A USA TODAY analysis
shows there could be six seriously ill patients for every existing U.S.
hospital bed – and that assumes all 790K beds will be empty. Since two
thirds are not, the reality could be far worse: about 17 people
competing for each open bed.
“No hospital has current capacity to absorb that”
without taking crisis care measures, said Dr. James Lawler, who
researches emerging diseases at the University of Nebraska Medical
Center and the Global Center for Health Security. “Unless we are able to
implement dramatic isolation measures like some places in China, we’ll
be presented with overwhelming numbers of coronavirus patients – two to
10 times as we see at peak influenza times.”
In a February presentation to the American
Hospital Association, Lawler estimated that as many as 96M Americans
could be infected from the coronavirus.
A surge of new patients would strain hospital operators across the U.S. like HCA Healthcare (NYSE:HCA), Tenet Healthcare (NYSE:THC) and United Health Services (NYSE:UHS), though health officials have cited many creative options for expanding capacity.
Hospital cafeterias can be filled with beds to
become a makeshift isolation ward, as well as other large buildings,
such as school gyms.

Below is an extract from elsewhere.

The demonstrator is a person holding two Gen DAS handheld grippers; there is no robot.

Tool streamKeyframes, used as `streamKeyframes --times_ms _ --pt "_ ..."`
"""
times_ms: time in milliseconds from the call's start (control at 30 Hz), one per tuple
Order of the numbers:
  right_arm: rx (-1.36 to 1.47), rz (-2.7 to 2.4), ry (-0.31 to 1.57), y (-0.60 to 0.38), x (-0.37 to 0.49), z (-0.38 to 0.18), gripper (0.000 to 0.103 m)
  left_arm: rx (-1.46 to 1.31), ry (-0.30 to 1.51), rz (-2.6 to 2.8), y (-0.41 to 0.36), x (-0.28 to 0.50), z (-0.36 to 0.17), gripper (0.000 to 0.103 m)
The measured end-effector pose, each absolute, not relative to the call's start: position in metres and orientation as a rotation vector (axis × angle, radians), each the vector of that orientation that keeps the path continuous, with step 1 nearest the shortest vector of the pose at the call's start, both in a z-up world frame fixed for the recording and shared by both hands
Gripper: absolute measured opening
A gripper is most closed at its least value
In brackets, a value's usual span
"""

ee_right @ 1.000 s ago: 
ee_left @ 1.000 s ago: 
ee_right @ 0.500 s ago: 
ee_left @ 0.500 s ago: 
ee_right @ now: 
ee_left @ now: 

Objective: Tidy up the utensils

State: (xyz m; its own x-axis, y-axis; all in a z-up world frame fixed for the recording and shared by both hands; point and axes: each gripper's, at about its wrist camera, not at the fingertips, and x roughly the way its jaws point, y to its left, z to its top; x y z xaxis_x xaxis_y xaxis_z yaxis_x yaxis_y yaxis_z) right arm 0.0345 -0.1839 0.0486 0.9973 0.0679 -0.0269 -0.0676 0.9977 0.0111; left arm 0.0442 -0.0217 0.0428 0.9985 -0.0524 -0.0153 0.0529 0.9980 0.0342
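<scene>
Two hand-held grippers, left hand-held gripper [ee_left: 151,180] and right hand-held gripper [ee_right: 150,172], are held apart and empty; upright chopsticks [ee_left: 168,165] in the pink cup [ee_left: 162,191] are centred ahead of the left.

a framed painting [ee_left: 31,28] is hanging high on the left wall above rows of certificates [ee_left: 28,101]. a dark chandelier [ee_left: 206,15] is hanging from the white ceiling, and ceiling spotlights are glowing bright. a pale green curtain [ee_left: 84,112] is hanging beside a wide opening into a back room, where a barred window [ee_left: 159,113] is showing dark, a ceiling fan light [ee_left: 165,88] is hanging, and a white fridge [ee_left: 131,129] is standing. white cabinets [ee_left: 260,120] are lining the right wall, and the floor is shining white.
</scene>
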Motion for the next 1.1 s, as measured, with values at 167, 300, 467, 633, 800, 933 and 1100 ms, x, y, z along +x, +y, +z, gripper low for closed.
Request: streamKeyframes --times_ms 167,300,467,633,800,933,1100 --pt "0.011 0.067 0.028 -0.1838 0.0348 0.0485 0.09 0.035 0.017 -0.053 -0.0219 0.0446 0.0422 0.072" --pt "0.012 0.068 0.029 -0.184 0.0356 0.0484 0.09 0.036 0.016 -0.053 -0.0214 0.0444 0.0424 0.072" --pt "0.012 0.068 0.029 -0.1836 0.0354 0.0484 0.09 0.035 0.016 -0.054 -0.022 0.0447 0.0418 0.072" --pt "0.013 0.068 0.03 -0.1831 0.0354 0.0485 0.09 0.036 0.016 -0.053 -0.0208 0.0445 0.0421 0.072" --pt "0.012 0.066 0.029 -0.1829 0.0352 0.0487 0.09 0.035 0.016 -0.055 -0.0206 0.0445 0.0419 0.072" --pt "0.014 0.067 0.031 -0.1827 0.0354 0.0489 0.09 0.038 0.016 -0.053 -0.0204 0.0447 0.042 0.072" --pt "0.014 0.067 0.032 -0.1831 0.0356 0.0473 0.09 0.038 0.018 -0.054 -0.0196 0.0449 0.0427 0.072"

Other emergency plans include setting up outdoor
tents and cots, where they could triage incoming patients.
Hospitals might also choose to prioritize
coronavirus care to gain beds typically reserved for other services and
convert recovery units into isolation wards.
Update: New York Presbyterian’s 13 hospital network and NYC’s public hospitals announced they would cease elective surgeries. Tents were also erected in the parking lots of medical facilities across the city.